During the years leading up to the French Revolution in 1789, French elites indulged their fancy for an unusual pretension to science—mesmerism—rather than addressing the looming national crisis of their time. In Mesmerism and the End of the Enlightenment in France(1986), Robert Darnton, emeritus professor of history at Princeton University, shows how mesmerism influenced both elite society and the outcome of that revolution.
Ernst Cassirer explains the rationalism or reason of the French Enlightenment in The Philosophy of the Enlightenment (1951):
It dissolves everything merely factual, all simple data of experience, and everything believed on the evidence of revelation, tradition and authority; and it does not rest content until it has analyzed all these things into their simplest component parts and into their last elements of belief and opinion. Following this work of dissolution begins the work of construction. Reason cannot stop with the dispersed parts; it has to build from them a new structure, a true whole….Reason understands this structure because it can reproduce it in its totality and in the ordered sequence of its individual elements. Only in this twofold intellectual movement can the concept of reason be fully characterized...
Partly in reaction to such cold and extreme rationalism, eighteenth-century French elites, unable to discern the difference between science and pseudo-science, turned to irrational schemes and fakeries.

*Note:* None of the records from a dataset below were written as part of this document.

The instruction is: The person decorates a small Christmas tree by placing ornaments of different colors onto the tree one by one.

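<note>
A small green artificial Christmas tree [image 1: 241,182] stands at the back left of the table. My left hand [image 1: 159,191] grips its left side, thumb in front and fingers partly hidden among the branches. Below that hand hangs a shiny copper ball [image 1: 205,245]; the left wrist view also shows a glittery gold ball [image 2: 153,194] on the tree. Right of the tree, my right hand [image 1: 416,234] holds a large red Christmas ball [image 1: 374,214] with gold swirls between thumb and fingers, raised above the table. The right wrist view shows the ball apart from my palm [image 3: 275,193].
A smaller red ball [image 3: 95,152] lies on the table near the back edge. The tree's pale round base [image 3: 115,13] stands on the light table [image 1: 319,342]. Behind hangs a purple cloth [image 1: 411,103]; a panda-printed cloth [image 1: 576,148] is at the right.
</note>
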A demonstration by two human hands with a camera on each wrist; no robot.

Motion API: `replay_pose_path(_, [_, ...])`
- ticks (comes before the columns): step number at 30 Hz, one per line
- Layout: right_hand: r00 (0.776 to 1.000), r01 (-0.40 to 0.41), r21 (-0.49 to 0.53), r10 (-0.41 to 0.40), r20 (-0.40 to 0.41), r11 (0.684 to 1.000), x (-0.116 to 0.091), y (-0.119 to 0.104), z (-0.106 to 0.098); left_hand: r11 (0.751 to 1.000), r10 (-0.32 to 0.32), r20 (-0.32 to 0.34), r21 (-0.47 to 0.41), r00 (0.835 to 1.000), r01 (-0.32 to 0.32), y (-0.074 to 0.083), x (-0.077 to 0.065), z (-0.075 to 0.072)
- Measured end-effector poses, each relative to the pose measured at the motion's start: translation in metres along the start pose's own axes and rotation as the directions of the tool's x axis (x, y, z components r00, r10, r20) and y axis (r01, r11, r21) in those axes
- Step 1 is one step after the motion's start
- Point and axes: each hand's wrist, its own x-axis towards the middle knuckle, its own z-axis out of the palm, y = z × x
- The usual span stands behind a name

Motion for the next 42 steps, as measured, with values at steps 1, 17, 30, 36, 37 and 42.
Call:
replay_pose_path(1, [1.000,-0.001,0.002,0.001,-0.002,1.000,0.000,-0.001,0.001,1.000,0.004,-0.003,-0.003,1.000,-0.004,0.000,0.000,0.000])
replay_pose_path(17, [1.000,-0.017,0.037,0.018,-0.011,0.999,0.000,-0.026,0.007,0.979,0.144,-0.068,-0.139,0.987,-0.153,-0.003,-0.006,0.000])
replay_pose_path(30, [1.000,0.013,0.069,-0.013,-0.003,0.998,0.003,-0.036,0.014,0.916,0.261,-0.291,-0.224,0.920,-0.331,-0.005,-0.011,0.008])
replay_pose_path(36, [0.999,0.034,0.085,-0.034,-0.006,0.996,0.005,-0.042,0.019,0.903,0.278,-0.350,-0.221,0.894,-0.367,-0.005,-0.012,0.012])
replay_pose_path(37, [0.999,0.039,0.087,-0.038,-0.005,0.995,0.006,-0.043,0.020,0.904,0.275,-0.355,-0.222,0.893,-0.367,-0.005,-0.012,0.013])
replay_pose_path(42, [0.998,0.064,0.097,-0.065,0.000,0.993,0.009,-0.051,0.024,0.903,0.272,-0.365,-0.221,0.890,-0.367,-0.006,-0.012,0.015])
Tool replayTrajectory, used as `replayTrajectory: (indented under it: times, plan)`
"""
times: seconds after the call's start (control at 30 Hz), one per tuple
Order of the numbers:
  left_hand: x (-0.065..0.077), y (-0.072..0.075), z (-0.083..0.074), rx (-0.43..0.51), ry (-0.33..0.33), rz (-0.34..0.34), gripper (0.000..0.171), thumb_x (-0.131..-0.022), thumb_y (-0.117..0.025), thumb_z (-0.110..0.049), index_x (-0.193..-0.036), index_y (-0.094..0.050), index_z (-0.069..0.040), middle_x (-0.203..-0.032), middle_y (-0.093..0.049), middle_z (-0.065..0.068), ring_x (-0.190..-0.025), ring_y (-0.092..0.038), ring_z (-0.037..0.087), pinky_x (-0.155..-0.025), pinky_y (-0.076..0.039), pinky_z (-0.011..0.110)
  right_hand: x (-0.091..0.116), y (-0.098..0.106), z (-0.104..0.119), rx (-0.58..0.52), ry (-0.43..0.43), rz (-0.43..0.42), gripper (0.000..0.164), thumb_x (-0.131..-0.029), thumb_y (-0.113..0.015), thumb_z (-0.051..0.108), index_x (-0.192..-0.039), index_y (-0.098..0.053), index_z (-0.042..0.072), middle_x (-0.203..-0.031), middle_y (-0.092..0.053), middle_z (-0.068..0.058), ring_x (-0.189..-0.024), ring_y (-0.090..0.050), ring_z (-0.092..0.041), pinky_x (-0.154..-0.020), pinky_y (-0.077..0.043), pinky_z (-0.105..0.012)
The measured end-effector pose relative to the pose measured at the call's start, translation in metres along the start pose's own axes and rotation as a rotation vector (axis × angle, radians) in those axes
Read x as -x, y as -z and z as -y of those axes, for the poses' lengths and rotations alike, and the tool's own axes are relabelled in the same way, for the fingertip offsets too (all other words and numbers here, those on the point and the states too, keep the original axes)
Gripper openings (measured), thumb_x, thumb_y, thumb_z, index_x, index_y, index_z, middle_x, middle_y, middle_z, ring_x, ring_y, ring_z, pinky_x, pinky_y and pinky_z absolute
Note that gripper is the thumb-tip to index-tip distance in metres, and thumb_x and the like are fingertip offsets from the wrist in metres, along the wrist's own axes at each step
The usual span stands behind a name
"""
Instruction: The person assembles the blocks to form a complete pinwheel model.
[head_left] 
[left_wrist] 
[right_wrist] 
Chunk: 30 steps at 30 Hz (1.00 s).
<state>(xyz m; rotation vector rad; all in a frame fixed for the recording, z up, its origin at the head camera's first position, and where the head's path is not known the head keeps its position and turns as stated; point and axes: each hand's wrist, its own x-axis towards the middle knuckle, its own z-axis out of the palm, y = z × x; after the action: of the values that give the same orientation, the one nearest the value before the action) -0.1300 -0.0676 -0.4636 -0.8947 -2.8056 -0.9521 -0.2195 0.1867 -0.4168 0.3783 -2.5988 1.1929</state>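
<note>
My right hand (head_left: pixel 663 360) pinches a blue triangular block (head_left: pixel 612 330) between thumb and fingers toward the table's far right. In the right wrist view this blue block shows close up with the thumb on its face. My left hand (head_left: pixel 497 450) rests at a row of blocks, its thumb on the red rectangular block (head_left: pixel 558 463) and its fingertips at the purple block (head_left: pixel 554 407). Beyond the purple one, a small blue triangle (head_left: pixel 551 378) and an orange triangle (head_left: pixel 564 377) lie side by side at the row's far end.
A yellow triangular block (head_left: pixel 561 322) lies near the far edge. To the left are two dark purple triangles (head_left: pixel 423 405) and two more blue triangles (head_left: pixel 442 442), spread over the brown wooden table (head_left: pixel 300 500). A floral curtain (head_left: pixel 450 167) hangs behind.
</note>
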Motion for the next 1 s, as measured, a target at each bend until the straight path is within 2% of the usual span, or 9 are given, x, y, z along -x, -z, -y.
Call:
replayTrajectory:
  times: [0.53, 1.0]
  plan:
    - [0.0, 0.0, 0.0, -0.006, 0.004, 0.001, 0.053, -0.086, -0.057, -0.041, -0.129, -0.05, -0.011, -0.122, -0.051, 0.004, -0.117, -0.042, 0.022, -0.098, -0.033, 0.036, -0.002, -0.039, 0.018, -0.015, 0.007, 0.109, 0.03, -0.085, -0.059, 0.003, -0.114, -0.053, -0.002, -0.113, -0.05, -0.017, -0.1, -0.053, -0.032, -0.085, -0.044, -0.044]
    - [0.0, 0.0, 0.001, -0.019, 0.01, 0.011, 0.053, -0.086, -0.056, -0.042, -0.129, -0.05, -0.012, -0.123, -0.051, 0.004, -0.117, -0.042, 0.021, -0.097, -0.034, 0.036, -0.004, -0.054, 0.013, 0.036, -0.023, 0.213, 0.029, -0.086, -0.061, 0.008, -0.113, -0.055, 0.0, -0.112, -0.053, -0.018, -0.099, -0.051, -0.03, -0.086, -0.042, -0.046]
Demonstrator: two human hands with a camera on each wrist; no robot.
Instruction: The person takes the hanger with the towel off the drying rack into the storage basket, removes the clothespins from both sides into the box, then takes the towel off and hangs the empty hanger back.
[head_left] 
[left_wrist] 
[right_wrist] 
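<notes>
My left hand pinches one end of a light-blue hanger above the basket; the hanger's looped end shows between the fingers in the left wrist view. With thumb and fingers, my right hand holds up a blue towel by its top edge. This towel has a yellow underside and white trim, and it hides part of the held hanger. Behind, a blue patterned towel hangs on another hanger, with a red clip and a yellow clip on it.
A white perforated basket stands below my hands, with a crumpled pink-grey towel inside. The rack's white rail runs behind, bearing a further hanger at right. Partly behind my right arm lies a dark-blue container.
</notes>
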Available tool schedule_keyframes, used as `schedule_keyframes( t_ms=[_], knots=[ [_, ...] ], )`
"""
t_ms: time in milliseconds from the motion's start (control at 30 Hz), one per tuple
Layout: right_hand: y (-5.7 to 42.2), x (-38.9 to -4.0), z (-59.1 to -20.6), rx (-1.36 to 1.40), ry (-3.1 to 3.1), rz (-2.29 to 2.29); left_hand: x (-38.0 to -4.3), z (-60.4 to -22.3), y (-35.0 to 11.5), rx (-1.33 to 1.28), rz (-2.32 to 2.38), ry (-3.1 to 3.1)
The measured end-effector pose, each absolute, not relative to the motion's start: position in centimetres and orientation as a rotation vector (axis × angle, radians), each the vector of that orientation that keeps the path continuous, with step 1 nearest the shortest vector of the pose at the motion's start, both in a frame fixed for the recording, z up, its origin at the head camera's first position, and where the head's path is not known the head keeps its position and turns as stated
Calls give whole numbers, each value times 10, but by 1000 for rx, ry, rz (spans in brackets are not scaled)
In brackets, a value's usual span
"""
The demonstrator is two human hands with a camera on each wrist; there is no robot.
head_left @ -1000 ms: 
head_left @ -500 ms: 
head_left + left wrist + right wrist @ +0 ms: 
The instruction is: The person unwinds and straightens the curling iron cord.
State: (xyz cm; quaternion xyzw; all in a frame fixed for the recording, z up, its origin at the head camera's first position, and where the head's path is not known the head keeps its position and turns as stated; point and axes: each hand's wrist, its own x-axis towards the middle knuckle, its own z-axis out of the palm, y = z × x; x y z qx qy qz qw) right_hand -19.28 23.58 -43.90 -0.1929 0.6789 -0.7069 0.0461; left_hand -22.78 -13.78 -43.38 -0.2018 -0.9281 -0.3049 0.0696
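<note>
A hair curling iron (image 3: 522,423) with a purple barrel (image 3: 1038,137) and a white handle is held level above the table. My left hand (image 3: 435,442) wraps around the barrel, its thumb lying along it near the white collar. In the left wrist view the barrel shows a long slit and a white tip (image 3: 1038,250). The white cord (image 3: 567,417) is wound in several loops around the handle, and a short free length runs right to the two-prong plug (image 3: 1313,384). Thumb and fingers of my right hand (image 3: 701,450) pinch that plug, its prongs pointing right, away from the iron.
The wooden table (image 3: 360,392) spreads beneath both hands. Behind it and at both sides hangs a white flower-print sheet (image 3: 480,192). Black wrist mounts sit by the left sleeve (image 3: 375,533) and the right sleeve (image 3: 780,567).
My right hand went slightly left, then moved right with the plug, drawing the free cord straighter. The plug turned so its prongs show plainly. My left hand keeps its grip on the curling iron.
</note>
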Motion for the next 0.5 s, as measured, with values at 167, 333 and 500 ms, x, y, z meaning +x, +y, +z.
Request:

Franz Mesmer arrived in Paris in 1778 and proclaimed his discovery of a superfine fluid that, although he had not seen it, penetrated and surrounded all bodies. He used this primeval “agent of nature” or “animal magnetism” to heal Parisians. Sickness, he maintained, resulted from an “obstacle” to the flow of the fluid through the body, which was analogous to a magnet. By “mesmerizing,” or massaging the body's poles, he overcame the obstacle. He threw his patients into epileptic-like fits or somnambulist trances to cure them of diseases ranging from blindness to ennui. The film Jefferson in Paris portrays the French practice of mesmerism both at Versailles and in a salon gathering.
Mesmer presented his theory as the remnant of a “primitively recognized truth” he had discovered while communing alone with nature for three months, in an inspired state in which be imbibed the pure philosophy of nature. He vowed to “pass on to humanity” all the purity and inestimable benefaction he had received from nature and to restore the “harmony” of man with nature. Mesmerism’s mystical idea of nature evoked Rousseau, who was especially popular with women of the time.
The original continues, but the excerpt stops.